If that sounds like an awkward pairing, it is. “Seven Psychopaths” is manic and messy, and McDonagh doesn’t yet have the visual command for a sprawling, madcap tale as this.
But it’s also filled with deranged wit and unpredictable genre deconstruction that makes “Seven Psychopaths” if not quite a success, a fascinating mutt of a movie.
Colin Farrell plays Marty, a hard-drinking screenwriter in Los Angeles and a clear stand-in for McDonagh. He has his movie title — “Seven Psychopaths” — but little else.
His friend Billy (Sam Rockwell) is his sounding board. But as Marty tries to write, he gets sucked into Billy’s own hijinks.

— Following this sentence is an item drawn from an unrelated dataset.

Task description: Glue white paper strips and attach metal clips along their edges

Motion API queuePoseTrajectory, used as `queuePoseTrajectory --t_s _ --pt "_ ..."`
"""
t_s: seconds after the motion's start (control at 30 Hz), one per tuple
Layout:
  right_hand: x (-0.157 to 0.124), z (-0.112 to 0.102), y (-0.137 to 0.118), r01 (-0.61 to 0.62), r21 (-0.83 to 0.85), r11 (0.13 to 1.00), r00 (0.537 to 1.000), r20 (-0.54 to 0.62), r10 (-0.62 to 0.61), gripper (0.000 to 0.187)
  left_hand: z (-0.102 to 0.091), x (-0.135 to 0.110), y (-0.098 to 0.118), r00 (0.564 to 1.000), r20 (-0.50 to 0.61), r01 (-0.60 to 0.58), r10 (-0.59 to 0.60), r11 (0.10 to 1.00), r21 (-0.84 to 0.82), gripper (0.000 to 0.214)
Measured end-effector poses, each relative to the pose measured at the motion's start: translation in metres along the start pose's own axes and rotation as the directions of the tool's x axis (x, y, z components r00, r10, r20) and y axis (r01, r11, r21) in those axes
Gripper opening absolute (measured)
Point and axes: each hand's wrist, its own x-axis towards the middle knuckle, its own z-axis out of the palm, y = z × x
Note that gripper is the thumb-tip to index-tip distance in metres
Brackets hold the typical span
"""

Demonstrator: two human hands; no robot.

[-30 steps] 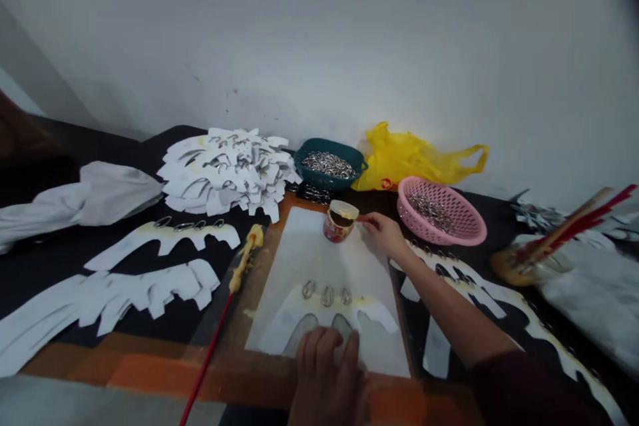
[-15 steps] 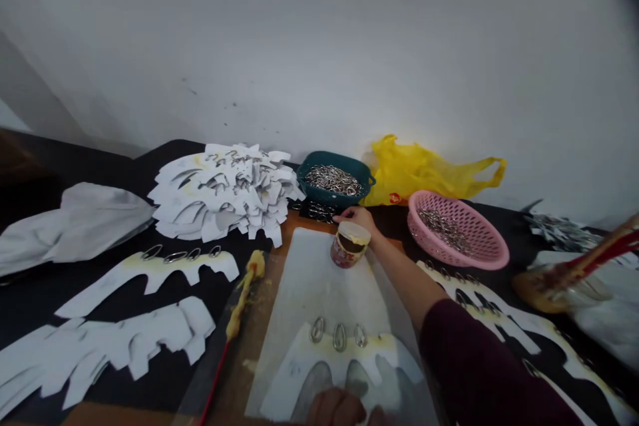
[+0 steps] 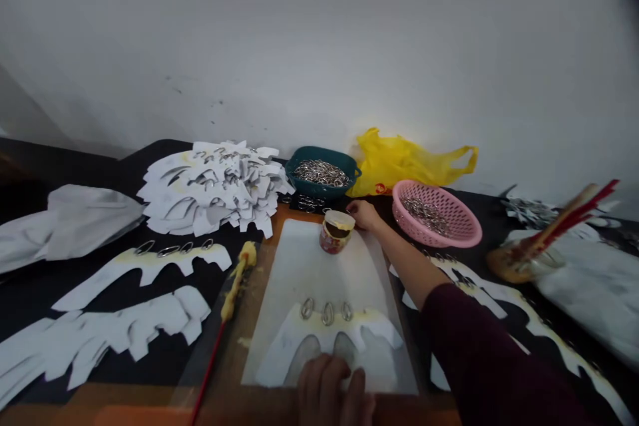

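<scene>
Since left hand (image 3: 327, 389) presses down on white paper cut-out (image 3: 282, 359), sheet looks pinned flat, three metal rings (image 3: 327, 313) on yellow band (image 3: 372, 317) at 12 o'clock from hand. Right hand (image 3: 365, 215) empty, fingers (image 3: 352, 206) loose; open can (image 3: 337, 231) just beside, at its 9 o'clock.

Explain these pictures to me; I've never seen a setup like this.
One camera worn on a person's head looks down at their two bare hands. The left hand rests on a white cut-out shape with three metal loops along its edge, lying on a pale board. The right hand is beside a small open can and visibly holds nothing. Nearby are a stack of white cut-outs, a teal basket and a pink basket, both holding metal loops.
</scene>
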Motion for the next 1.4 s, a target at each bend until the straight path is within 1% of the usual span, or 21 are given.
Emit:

With the help of his older friend Hans (Christopher Walken), Billy kidnaps dogs and then returns them for the reward money. This practice gets them in trouble when they swipe the Shih Tzu of a dog-loving gangster (Woody Harrelson). Bloody bodies quickly accumulate.
That this is the plot isn’t necessarily clear until fairly well into “Seven Psychopaths.” At first, it’s paced by stylish introductions of various psychopaths.
It’s an excellent cast, but this is Rockwell’s movie. The actor has long specialized in loose cannons but this may be the most fun yet.
He enthusiastically supports Marty, trying to get him to write, while revealing that he, too, might be a fittingly unhinged character for the script.
In urging Marty’s script forward, Billy also pushes along “Seven Psychopaths.” His suggested cliched vision for Marty’s script (the psychopaths team up for a cemetery shootout) could easily be in theaters any given week. He is the excited advocate for gunplay, action and, absolutely, a big showdown finale.
Marty, though, wants his film to be about “love and peace” and halfway through “Seven Psychopaths,” he contemplates a sudden turn away from the expected plot mechanics.
Apoplectic, Billy responds: “What are we making, French movies now?”
For a while, this is exactly what “Seven Psychopaths” does and it’s when it finds its footing.
Also in the desert, Walken’s character — whose slow, deliberate enunciations are like a soothing metronome for film — takes peyote, which is worth the price of admission.
After breaking apart the crime film, McDonagh puts it back together again for a conclusion worthy of the genre. In the end, the movies — in all their insanity — win. The French lose.
FILM FACTS
TITLE: “Seven Psychopaths”
CAST: Colin Farrell, Sam Rockwell, Christopher Walken, Tom Waits, Abbie Cornish, Woody Harrelson
DIRECTOR: Martin McDonagh
RATED: R for strong violence, bloody images, pervasive language, sexuality, nudity and some drug use.